Describing this behavior as "memoization" is misleading. "Call by need" just means that a given input to a function will be evaluated somewhere between 0 and 1 times, never more than once. (It could be partially evaluated as well, which means the function only needed part of that input.) In contrast, "call by name" is simply expression substitution, which means if you give the expression 2 + 3 as an input to a function, it may be evaluated multiple times if the input is used more than once. Both call by need and call by name are non-strict: if the input is not used, then it is never evaluated. Most programming languages are strict, and use a "call by value" approach, which means that all inputs are evaluated before you begin evaluating the function, whether or not the inputs are used. This all has nothing to do with let expressions.
Haskell does not perform any automatic memoization.

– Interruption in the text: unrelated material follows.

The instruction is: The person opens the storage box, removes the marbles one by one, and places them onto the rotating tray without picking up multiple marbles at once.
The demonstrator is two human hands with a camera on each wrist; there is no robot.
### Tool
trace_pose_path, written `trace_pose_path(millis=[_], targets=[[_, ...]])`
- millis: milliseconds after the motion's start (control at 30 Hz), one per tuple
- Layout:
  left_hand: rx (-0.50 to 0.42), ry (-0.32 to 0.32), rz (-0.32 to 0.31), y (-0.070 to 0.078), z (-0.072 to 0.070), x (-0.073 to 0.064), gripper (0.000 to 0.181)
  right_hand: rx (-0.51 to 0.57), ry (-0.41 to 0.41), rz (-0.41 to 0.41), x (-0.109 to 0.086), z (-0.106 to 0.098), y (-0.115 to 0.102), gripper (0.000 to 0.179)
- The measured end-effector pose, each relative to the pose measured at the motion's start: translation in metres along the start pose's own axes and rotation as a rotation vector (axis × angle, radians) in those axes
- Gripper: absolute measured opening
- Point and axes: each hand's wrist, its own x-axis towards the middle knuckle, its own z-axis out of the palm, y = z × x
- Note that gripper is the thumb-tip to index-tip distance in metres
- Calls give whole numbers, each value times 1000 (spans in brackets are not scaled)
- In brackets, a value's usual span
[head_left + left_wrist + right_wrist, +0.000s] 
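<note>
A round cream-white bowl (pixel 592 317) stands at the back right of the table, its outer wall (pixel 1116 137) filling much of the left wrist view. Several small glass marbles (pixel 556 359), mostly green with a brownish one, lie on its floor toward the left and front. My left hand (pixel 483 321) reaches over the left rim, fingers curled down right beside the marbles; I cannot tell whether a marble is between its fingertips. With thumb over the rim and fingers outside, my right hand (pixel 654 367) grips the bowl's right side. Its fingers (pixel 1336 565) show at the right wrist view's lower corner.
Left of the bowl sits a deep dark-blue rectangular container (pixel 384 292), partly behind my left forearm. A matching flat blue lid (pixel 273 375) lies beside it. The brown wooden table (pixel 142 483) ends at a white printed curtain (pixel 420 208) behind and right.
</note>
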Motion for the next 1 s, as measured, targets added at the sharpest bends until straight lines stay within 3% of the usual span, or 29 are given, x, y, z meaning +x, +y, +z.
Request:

Let expressions are not an example of memoization. However, most compilers will evaluate let bindings in a call-by-need-esque fashion. If you model a let expression as a function, then the "call by need" mentality does apply:
let foo = expression one in expression two that uses foo
==>
(\foo -> expression two that uses foo) (expression one)
This doesn't correctly model recursive bindings, but you get the idea.

The haskell language definition does not define when, or how often, code is invoked. Infinite loops are defined in terms of 'the bottom' (written ⊥), which is a value (which exists within all types) that represents an error condition. The compiler is free to make its own decisions regarding when and how often to evaluate things as long as the program (and presence/absence of error conditions, including infinite loops!) behaves according to spec.
That said, the usual way of doing this is that most expressions generate 'thunks' - basically a pointer to some code and some context data. The first time you attempt to examine the result of the expression (ie, pattern match it), the thunk is 'forced'; the pointed-to code is executed, and the thunk overwritten with real data. This in turn can recursively evaluate other thunks.
Of course, doing this all the time is slow, so the compiler usually tries to analyze when you'd end up forcing a thunk right away anyway (ie, when something is 'strict' on the value in question), and if it finds this, it'll skip the whole thunk thing and just call the code right away. If it can't prove this, it can still make this optimization as long as it makes sure that executing the thunk right away can't crash or cause an infinite loop (or it handles these conditions somehow).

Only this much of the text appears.